“Uma pessoa só deve ler quando a fonte dos seus pensamentos próprios seca, o que ocorre com bastante freqüência mesmo entre as melhores cabeças” (p. 42).
“Assim como a leitura, a mera experiência não pode substituir o pensamento. A pura empiria está para o pensamento como o ato de comer está para a digestão e a assimilação. Quando a experiência se vangloria de que somente ela, por meio de suas descobertas, fez progredir o saber humano, é como se a boca quisesse se gabar por sustentar sozinha a existência do corpo” (p. 49).
“... quem quer se instruir a respeito de um tema deve se resguardar de pegar logo os livros mais novos a respeito, na pressuposição de que as ciências estão em progresso contínuo e de que, na elaboração desse livro, foram usadas as obras anteriores [...] Assim, o curso da ciência muitas vezes é um retrocesso” (p. 59-61).
“Assim, em geral vale aqui, como em toda parte, a regra: o novo raramente é bom, porque o que é bom só é novo por pouco tempo” (p. 61).
“Um livro nunca pode ser mais do que a impressão dos pensamentos do autor. O valor desses pensamentos se encontra ou na matéria, portanto naquilo sobre o que ele pensou, ou na forma, isto é, na elaboração da matéria, portanto naquilo que ele pensou sobre aquela matéria [...]. Portanto, quando um livro é célebre, é preciso distinguir se isso se deve à matéria ou à forma. Pessoas comuns e superficiais podem nos oferecer, graças à matéria, livros muito importantes, uma vez que o tema só era acessível a elas. É o caso, por exemplo, das descrições de países distantes, de fenômenos naturais raros, de experimentos realizados por elas, de histórias das quais foram testemunhas ou cujas fontes tiveram tempo e dedicação para investigar e estudar” (p. 63-64).
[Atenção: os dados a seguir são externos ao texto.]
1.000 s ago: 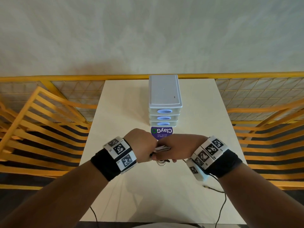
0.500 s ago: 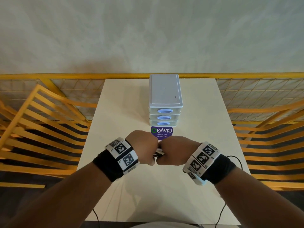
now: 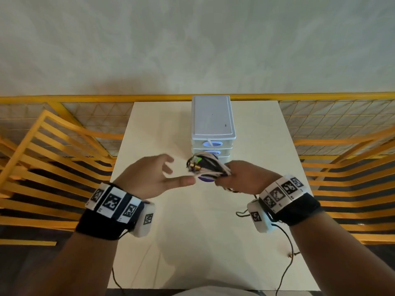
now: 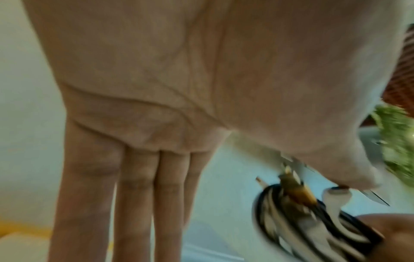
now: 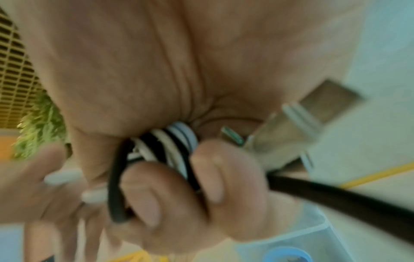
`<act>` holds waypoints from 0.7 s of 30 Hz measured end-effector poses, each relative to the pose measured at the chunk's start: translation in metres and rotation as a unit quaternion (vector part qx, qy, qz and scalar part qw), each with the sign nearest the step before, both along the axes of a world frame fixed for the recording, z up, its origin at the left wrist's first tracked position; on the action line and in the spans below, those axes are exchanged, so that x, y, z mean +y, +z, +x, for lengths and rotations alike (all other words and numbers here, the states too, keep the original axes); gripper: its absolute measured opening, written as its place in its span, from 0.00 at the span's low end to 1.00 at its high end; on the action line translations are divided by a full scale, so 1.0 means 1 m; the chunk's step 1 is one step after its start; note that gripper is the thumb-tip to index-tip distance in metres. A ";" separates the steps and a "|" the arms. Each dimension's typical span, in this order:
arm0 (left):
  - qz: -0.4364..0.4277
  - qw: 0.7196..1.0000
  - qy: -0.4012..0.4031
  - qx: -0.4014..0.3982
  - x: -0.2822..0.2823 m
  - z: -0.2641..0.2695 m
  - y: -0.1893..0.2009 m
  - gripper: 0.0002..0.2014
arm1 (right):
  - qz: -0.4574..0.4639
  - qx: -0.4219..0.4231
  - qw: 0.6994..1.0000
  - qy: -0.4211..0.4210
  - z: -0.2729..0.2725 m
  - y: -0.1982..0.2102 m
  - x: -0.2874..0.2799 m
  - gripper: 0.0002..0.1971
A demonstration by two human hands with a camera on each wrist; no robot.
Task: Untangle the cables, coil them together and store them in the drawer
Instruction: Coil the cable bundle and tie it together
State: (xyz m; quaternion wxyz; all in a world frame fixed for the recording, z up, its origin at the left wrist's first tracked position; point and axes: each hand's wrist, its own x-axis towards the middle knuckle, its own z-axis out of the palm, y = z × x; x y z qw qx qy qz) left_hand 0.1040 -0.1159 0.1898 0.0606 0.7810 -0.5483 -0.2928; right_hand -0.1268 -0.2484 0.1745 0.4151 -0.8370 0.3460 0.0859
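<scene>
Cream table point(image 3: 149, 129), drawer unit point(image 3: 212, 116) at frame centre. Left hand point(image 3: 149, 178) spreading, having released the coiled cables point(image 3: 206, 166); right hand point(image 3: 241, 178) gripping them before the closed drawers. Storing likely next.

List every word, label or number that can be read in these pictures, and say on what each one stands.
No text can be read.
Purple sticker on the table: mostly hidden behind the cable bundle, no letters visible.
Wristbands: square black-and-white codes, no words.
Small dark mark on the drawer unit: too small to read.
</scene>
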 end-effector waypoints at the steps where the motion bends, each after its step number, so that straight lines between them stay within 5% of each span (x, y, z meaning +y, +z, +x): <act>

“Em contrapartida, quando o importante é a forma, já que a matéria é acessível a todos, ou já conhecida, portanto quando apenas o que é pensado pode dar valor ao esforço de pensar sobre esse tema, só uma mente de destaque é capaz de nos oferecer algo digno de ser lido” (p. 64).
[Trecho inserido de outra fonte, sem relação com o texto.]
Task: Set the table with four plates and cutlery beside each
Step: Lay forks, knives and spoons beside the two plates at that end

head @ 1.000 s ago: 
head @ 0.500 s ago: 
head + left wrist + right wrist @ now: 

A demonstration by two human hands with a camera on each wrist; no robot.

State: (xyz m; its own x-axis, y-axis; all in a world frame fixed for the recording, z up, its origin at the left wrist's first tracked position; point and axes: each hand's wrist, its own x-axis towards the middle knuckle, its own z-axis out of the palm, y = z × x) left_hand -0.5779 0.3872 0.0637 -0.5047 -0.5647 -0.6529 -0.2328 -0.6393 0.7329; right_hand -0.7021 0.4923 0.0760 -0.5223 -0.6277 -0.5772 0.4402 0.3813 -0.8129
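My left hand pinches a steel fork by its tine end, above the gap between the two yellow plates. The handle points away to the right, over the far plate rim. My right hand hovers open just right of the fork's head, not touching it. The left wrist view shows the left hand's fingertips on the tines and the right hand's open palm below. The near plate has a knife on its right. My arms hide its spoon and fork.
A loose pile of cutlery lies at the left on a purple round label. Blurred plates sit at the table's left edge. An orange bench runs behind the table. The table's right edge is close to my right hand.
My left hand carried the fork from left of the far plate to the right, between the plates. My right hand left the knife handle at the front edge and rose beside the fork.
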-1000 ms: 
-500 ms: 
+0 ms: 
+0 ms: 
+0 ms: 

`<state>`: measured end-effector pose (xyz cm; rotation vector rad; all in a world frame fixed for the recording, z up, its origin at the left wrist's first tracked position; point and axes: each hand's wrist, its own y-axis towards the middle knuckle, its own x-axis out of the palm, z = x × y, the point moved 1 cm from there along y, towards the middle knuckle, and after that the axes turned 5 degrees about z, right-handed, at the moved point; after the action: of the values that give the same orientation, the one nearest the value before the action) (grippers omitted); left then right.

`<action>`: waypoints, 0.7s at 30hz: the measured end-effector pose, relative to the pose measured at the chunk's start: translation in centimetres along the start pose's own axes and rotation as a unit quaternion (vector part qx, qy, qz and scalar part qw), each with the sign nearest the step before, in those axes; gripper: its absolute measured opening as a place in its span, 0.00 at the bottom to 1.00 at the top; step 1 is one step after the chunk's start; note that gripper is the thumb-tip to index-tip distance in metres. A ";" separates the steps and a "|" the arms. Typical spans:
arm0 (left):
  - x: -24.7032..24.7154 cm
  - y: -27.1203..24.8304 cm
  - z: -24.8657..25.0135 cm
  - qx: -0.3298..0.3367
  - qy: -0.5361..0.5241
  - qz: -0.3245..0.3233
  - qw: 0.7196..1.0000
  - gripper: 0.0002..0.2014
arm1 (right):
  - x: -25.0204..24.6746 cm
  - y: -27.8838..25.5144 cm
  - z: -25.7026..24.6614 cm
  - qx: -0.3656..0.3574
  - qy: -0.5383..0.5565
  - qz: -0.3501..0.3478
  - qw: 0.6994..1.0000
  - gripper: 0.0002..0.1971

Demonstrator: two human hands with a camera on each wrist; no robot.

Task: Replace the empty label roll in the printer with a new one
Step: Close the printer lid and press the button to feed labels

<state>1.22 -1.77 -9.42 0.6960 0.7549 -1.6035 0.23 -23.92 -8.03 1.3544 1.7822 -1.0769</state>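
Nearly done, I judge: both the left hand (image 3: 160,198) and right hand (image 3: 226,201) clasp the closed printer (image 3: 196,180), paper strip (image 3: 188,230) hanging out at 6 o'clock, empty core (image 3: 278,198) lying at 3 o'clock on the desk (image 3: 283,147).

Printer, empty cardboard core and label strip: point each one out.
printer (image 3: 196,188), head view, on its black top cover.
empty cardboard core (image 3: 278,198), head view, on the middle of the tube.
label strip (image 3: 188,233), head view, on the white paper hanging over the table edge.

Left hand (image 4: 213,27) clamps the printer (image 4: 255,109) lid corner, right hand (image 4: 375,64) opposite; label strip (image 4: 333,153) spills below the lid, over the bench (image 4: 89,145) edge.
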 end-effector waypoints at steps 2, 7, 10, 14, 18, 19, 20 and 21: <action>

“mais sábio o ignorante em sua casa do que o sábio na casa alheia” (p. 66).
“Assim, logo que nosso pensamento encontrou palavras, ele já deixa de ser algo intimo, algo sério no nível mais profundo. Quando ele começa a existir para os outros, pára de viver em nós, da mesma maneira que o filho se separa da mãe quando passa a ter sua existência própria. Como diz o poeta:
Não me venham confundir com contradições!
Logo que falamos, começamos a errar.” (p. 67).
“Em geral, a cordialidade proveniente da sociedade é um elemento estranho na literatura, com freqüência um elemento danoso, porque exige que se chame o ruim de bom, contrariando diretamente tanto os objetivos da ciência quanto os da arte” (p. 72).
“Um autor deveria, pelo contrário, evitar acima de tudo o esforço de demonstrar mais talento do que de fato tem, porque isso desperto no leitor a desconfiança de que ele possui muito pouco, uma vez que só se finge ter algo que realmente não se tem. Justamente por isso é um elogio quando se chama um autor de ingênuo, porque significa que ele pode se mostrar como realmente é. Em geral, a ingenuidade atrai, enquanto a artificialidade causa repulsa” (p. 84).
“Seria proveitoso que os escritores alemães chegassem à conclusão de que, embora de fato se deva pensar como um grande espírito, sempre que possível deve-se falar a mesma linguagem das outras pessoas. Palavras ordinárias são usadas para dizer coisas extraordinárias; mas eles fazem o contrário” (p. 90).
“Querem dar a impressão, côo Fichte, Schelling e Hegel, de saber o que não sabem, de pensar o que não pensam, de dizer o que não dizem. Pois alguém que tem algo certo a dizer iria fazer esforço para falar de modo obscuro ou claro? Como diz Quintiliano: ‘Ordinariamente ocorre que as coisas ditas por um homem instruído são mais fáceis de entender e muito mais claras... E alguém será tanto mais obscuro quanto menos valer’” (p. 92).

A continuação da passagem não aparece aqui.